■ **Directions for this task**
Below is the data. Give it again, complete and exact.

■ **Data below**

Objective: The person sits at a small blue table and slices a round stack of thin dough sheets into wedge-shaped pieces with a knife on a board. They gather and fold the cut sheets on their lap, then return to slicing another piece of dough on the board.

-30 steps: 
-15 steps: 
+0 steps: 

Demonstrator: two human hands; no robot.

■ **The answer**
Objective: The person sits at a small blue table and slices a round stack of thin dough sheets into wedge-shaped pieces with a knife on a board. They gather and fold the cut sheets on their lap, then return to slicing another piece of dough on the board.

-30 steps: 
-15 steps: 
+0 steps: 

Demonstrator: two human hands; no robot.

The response to this exercise is complete.